▶ Directions: Using the data below, report how many lines hold the word "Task". Include nothing else in the reply.

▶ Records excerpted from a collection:
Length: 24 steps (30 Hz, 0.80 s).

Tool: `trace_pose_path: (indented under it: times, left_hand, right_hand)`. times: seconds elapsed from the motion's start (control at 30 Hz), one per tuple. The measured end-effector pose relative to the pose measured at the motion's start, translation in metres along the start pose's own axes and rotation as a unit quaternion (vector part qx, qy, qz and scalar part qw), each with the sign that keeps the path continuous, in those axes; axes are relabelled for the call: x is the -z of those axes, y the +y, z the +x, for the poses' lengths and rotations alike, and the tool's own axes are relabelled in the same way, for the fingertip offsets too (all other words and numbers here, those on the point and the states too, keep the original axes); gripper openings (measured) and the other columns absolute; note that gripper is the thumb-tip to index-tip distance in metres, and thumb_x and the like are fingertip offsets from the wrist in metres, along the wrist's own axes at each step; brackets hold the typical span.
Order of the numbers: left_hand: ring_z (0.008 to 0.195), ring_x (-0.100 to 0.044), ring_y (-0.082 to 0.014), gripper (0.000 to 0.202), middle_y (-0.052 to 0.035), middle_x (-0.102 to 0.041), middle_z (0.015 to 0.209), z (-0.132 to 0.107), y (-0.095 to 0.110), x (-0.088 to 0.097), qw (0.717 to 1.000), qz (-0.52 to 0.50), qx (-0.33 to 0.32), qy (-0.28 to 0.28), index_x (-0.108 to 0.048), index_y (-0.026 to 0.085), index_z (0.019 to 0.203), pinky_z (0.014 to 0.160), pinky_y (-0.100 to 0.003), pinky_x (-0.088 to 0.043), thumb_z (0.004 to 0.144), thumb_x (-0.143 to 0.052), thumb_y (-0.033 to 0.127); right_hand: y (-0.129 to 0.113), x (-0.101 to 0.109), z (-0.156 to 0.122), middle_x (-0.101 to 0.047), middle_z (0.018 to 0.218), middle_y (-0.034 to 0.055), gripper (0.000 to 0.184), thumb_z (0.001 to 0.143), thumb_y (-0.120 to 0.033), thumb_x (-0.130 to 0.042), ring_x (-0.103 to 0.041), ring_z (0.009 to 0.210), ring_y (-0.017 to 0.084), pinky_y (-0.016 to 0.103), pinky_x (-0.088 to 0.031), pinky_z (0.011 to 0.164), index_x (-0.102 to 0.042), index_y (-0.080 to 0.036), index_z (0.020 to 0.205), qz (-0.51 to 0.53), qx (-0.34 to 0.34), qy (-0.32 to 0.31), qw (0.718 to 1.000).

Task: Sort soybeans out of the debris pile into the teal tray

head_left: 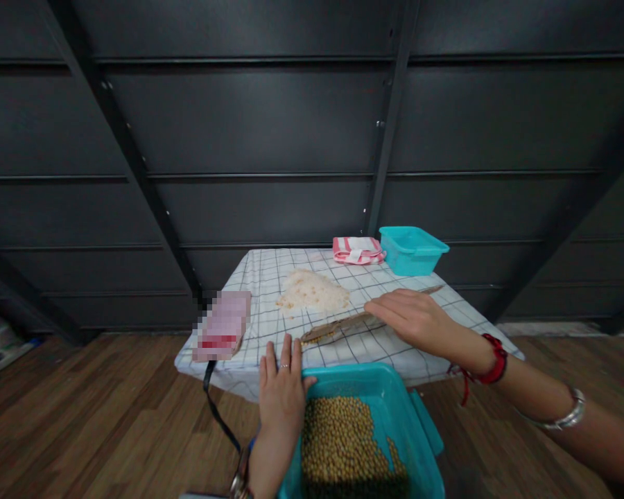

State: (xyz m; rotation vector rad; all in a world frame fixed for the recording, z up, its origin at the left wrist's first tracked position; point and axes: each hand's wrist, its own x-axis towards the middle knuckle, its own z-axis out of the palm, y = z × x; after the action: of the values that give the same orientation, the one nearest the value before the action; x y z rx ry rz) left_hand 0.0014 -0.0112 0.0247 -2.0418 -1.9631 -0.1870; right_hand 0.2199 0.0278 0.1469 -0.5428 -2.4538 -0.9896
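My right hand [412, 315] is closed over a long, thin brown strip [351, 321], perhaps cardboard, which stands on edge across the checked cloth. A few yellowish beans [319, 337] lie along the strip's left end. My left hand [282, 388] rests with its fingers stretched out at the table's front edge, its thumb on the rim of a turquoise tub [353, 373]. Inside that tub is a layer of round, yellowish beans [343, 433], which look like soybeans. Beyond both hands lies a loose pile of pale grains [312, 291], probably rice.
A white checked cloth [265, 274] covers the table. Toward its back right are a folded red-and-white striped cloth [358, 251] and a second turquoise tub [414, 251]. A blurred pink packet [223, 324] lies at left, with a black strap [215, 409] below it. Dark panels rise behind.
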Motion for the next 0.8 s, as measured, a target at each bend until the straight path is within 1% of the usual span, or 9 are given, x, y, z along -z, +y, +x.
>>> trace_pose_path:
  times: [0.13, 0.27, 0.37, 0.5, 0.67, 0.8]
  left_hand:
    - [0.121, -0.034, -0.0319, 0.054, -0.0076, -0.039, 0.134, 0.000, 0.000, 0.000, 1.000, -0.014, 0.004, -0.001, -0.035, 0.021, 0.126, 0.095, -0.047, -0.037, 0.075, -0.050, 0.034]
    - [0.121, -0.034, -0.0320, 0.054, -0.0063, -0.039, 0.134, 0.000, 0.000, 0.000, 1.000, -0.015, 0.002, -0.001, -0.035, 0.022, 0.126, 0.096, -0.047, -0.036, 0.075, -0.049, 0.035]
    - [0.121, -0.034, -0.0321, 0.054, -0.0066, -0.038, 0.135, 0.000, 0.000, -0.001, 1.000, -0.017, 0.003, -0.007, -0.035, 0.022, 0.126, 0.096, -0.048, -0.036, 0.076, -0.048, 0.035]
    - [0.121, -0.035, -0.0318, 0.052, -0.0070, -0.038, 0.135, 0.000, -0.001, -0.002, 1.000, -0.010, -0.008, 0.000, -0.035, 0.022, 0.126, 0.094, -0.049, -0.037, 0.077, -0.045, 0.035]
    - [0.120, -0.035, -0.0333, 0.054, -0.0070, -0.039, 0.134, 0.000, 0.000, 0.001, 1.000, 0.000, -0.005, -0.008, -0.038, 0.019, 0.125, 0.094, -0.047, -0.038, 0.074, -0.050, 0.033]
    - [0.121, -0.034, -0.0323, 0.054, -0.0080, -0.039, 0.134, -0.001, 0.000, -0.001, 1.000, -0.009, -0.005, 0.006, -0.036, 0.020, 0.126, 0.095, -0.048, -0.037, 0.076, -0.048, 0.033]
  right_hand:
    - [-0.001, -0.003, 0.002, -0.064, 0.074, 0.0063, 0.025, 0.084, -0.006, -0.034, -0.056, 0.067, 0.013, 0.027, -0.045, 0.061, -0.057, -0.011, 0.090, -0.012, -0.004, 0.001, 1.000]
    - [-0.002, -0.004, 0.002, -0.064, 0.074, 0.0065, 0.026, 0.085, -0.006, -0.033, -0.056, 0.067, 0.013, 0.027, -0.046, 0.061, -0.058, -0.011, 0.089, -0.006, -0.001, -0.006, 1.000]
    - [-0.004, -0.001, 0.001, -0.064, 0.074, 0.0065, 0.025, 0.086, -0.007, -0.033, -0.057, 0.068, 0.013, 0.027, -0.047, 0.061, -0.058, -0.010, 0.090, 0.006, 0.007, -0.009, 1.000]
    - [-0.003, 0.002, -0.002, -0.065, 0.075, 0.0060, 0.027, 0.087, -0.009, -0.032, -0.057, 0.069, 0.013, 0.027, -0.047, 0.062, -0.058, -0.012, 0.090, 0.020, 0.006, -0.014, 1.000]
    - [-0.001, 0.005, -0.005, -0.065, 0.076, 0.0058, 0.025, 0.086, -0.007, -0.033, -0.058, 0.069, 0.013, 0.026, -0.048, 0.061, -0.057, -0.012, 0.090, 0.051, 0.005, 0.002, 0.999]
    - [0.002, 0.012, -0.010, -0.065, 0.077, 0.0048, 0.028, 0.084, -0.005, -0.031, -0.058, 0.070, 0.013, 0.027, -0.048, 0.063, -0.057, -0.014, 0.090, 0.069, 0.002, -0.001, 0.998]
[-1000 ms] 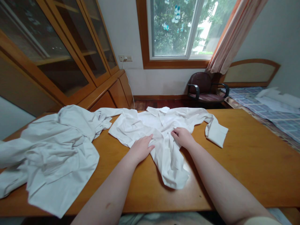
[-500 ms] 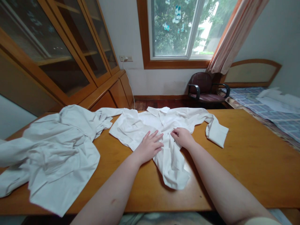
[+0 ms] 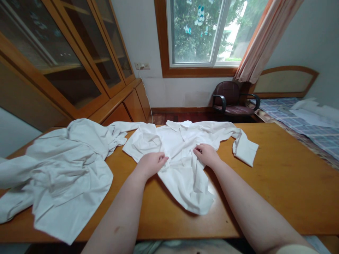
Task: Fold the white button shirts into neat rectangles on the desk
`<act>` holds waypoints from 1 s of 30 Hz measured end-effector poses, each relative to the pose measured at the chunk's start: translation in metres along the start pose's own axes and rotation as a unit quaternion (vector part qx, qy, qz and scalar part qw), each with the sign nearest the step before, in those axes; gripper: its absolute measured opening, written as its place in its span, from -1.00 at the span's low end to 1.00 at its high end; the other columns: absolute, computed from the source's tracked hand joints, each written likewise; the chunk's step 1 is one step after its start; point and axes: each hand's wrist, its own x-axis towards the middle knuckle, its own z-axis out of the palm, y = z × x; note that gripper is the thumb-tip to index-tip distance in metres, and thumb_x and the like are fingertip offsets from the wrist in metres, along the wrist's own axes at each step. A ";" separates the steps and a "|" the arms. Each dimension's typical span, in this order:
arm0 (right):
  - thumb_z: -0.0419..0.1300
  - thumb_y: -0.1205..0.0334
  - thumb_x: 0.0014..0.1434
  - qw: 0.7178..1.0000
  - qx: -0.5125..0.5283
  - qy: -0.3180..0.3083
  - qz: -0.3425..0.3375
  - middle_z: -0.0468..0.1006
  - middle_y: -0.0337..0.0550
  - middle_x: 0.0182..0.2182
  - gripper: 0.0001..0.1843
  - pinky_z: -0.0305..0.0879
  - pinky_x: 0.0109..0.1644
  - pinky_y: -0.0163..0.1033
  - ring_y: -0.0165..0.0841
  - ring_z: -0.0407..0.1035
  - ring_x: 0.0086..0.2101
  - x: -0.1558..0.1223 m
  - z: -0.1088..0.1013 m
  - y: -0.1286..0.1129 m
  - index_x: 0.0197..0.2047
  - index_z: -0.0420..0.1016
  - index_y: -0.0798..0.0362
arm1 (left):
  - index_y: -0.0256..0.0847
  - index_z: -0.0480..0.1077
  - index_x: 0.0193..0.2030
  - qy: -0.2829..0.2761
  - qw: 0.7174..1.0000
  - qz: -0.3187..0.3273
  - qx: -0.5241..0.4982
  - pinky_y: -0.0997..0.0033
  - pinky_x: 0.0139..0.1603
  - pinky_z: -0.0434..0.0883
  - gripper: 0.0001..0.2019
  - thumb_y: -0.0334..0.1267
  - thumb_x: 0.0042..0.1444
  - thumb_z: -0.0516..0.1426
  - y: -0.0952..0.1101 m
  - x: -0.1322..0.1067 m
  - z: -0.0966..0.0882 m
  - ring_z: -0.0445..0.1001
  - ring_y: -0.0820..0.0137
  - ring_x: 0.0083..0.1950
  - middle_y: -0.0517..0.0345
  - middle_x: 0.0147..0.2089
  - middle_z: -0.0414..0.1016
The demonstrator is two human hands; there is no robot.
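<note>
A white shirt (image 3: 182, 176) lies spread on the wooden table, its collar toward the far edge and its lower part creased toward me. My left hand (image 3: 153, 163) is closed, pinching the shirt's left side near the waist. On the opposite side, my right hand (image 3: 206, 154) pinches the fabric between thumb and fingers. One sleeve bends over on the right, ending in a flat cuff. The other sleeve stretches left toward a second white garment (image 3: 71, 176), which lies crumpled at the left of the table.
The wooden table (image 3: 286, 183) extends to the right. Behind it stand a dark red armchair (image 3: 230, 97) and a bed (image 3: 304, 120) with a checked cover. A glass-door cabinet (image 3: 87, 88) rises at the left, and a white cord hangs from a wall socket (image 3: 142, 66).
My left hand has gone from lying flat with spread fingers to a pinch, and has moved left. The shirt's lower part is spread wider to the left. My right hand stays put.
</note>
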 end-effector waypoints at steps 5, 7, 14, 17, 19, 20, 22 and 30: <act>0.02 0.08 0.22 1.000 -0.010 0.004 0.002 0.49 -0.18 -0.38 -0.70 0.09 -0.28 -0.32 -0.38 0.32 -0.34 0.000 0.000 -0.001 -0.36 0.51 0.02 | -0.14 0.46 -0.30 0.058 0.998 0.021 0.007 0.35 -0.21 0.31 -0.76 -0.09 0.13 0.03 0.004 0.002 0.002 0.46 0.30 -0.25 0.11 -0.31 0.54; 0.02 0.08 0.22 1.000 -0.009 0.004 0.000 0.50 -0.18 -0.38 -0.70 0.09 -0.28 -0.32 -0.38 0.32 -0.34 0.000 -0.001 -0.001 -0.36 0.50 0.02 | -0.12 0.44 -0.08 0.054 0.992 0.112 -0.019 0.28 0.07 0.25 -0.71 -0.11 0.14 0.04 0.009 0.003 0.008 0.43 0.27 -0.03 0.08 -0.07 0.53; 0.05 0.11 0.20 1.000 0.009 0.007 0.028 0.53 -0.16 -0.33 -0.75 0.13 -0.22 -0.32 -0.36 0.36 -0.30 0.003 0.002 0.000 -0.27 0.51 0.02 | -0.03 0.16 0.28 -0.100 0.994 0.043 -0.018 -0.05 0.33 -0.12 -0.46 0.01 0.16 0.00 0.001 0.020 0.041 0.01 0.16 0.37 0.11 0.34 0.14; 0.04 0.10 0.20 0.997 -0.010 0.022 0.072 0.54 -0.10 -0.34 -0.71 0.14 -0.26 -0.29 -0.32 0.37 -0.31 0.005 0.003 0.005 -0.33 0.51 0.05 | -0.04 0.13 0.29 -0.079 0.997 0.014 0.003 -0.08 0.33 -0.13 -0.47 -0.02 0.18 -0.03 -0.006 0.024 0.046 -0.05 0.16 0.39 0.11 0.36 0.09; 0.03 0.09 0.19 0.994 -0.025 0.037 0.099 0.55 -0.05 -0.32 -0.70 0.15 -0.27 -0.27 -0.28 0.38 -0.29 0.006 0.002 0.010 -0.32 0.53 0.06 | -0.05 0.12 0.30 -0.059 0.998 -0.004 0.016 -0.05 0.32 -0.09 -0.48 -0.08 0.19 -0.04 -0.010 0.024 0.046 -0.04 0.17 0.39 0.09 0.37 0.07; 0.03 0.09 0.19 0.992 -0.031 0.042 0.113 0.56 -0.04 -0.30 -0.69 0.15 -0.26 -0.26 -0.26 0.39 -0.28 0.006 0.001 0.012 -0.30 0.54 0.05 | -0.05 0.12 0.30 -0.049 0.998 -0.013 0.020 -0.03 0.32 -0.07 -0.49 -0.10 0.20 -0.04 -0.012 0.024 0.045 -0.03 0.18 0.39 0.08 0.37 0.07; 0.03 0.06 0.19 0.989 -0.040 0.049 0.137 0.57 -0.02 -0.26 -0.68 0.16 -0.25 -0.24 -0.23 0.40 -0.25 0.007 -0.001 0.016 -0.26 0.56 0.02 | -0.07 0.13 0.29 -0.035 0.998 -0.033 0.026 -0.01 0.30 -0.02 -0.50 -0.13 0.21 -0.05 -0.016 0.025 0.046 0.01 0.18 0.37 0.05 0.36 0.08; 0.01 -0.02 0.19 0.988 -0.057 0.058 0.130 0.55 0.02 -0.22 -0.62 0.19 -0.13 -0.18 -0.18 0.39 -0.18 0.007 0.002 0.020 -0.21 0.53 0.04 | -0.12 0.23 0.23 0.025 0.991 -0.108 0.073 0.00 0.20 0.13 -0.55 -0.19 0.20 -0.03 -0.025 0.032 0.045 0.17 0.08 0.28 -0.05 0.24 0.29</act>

▶ Response to the exercise: 2